▶ _TASK TO COMPLETE_
Your task is to copy every line below that contains the word "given".

▶ _DATA EXCERPTS_
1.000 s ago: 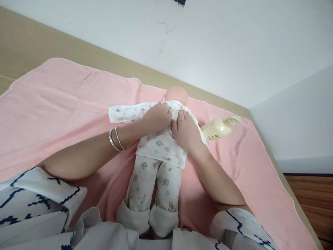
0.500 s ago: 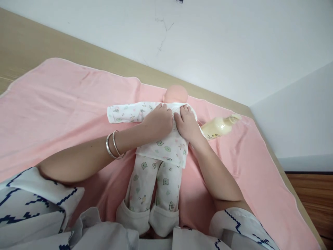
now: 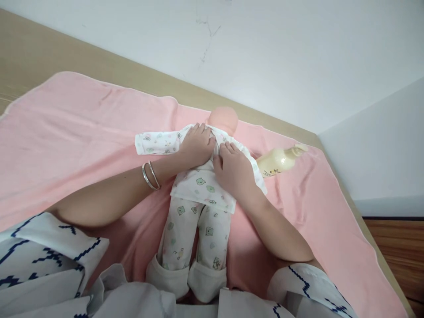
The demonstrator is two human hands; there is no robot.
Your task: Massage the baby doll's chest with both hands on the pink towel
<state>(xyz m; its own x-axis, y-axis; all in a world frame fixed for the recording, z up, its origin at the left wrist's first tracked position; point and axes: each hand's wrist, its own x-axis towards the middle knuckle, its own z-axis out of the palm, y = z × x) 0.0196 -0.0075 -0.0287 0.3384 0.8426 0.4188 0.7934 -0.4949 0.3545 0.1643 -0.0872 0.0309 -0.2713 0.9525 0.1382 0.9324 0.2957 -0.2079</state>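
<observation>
Presently, the doll (image 3: 208, 229) lies on wrinkled pink cloth (image 3: 99, 132), smooth round head at 12 o'clock, wearing a soft printed shirt (image 3: 198, 187). Glossy pump bottle (image 3: 276, 161): 2 o'clock. Left hand (image 3: 197, 145) and right hand (image 3: 235, 170) touch the shirt, fingers bent; grip indeterminable. The right hand has shifted toward 6 o'clock.

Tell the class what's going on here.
A person's left hand and right hand are on the upper part of a printed top on a doll. The doll lies on a pink cloth, in printed trousers. A pump bottle is to its right. Whether the fingers pinch the fabric is unclear.
</observation>
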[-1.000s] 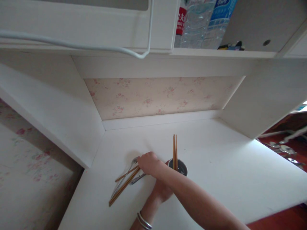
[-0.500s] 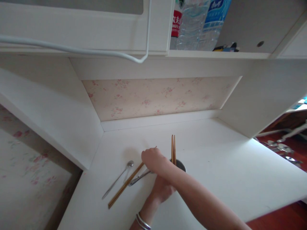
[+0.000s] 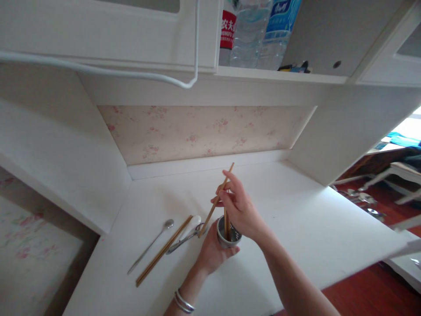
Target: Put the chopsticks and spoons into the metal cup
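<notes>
My left hand (image 3: pixel 213 250) is wrapped round a grey metal cup (image 3: pixel 221 240) with an open top, resting on or just above the white tabletop. Wooden chopsticks (image 3: pixel 227 224) stand inside the cup. Above its rim, my right hand (image 3: pixel 238 204) grips a wooden chopstick (image 3: pixel 210 212) that slants down to the left, its lower end outside the cup. Left of the cup lie a long-handled metal spoon (image 3: pixel 168 224), a pair of chopsticks (image 3: pixel 161 254), a white spoon (image 3: pixel 194 221) and a slim metal utensil (image 3: pixel 184 242) whose kind is unclear.
The white tabletop (image 3: pixel 289 206) is bounded by side panels and a low back ledge (image 3: pixel 210 159). Overhead, a shelf holds plastic bottles (image 3: pixel 248 35), and a white cable (image 3: pixel 131 74) hangs below the cabinet. At right are a red floor and a white stool (image 3: pixel 397 175).
My right hand has moved from the utensils at the left, across my left arm, to above the cup, where a slanted chopstick now shows in it. The white spoon and cup have come into clearer view.
</notes>
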The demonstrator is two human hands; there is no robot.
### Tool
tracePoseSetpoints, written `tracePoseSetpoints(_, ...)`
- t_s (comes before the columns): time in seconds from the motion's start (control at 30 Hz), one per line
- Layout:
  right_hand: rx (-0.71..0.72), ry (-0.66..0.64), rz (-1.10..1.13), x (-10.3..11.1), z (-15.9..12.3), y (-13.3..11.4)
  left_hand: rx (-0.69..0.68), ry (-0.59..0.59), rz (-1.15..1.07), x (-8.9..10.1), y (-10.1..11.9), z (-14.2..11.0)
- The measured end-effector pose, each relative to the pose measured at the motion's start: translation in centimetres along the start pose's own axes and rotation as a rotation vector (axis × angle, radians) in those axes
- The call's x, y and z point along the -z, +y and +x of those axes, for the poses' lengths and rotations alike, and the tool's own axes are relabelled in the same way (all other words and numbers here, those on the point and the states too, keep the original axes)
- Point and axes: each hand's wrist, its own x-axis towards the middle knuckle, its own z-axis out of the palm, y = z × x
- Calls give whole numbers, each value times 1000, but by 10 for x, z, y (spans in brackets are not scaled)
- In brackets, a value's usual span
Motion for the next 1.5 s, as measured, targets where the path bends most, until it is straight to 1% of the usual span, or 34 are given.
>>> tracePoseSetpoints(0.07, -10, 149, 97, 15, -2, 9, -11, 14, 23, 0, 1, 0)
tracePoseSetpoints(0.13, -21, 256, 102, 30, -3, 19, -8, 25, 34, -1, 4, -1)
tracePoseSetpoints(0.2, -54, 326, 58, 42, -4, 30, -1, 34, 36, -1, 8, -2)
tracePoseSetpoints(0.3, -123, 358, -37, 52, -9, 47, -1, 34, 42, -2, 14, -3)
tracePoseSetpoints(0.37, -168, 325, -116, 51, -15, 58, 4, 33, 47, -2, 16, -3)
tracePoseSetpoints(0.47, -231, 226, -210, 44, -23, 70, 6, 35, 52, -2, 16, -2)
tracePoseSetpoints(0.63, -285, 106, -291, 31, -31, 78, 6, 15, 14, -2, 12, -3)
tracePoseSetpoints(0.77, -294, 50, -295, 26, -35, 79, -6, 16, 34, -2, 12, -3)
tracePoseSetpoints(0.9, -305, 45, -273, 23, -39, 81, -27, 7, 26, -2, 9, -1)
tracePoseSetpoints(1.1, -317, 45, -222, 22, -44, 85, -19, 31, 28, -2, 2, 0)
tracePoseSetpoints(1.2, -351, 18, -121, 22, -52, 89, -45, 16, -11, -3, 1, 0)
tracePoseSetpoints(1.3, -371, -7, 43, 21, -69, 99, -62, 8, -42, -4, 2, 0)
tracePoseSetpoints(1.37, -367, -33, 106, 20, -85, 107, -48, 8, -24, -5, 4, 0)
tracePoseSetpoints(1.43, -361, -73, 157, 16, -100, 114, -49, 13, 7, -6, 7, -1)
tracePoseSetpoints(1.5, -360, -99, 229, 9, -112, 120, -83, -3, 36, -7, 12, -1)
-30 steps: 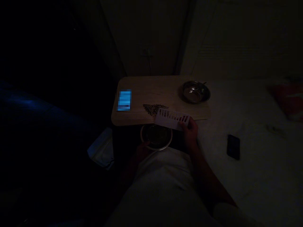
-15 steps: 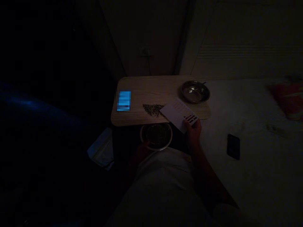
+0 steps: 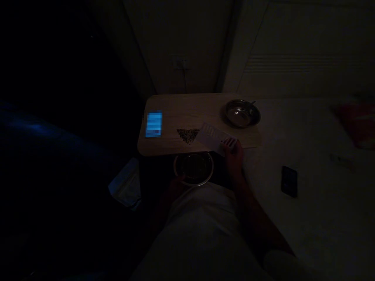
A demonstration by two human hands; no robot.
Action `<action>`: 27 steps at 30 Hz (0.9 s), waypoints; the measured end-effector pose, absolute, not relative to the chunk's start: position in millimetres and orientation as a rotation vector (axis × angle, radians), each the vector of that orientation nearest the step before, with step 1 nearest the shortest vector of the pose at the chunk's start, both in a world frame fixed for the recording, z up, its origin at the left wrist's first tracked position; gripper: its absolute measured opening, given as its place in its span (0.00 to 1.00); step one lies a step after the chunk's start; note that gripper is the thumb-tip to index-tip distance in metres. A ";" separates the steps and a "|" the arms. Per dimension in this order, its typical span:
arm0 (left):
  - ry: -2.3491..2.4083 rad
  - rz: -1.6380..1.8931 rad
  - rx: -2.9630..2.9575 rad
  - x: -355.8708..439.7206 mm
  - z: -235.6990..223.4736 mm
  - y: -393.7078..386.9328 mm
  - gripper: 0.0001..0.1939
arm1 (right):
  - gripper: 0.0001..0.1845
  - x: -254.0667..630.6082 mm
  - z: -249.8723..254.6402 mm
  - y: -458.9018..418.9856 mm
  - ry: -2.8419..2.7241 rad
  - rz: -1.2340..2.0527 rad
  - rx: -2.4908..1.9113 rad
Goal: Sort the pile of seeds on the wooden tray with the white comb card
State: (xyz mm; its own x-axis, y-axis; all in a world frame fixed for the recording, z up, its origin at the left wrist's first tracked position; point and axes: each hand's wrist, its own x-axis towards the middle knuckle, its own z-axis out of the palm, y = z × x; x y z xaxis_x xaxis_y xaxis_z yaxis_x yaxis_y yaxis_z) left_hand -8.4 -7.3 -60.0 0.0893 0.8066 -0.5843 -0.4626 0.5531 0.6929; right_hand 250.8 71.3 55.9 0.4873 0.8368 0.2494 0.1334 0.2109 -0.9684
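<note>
In dim light, my right hand [image 3: 233, 156] grips a pale card [image 3: 213, 136] with rows of slots by its near right corner. The card's left edge reaches the right side of a pile of small dark grains [image 3: 187, 135], perhaps seeds, on the wooden tabletop [image 3: 175, 107]. Below the front edge of the table, my left hand [image 3: 177, 182] holds the rim of a metal bowl [image 3: 211, 171]. What lies inside that bowl is too dark to make out.
A second metal bowl [image 3: 242, 114] with a utensil handle at its rim stands at the table's back right. A blurred blue screen [image 3: 154, 125] glows on the left. A dark phone [image 3: 289, 181] and a red package [image 3: 359, 123] lie on the pale surface to the right.
My right hand has moved the card slightly left and tilted it differently, so its edge sits closer over the grains. My left hand and its bowl have stayed put.
</note>
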 end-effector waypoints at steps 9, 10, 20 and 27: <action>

▶ _ANSWER SPACE_
Motion for the next 1.5 s, as measured, targets where the path bends most, until it is straight to 1% of the usual span, or 34 are given.
Action `<action>`: 27 steps at 30 Hz (0.9 s), waypoints; the measured end-effector pose, absolute, not relative to the chunk's start: position in millimetres and orientation as a rotation vector (axis × angle, radians), each the vector of that orientation nearest the step before, with step 1 nearest the shortest vector of the pose at the chunk's start, both in a world frame fixed for the recording, z up, its origin at the left wrist's first tracked position; gripper: its absolute measured opening, given as its place in its span (0.00 to 1.00); step one lies a step after the chunk's start; note that gripper is the thumb-tip to index-tip distance in metres. A ";" separates the steps and a "|" the arms. Per dimension in this order, its typical span:

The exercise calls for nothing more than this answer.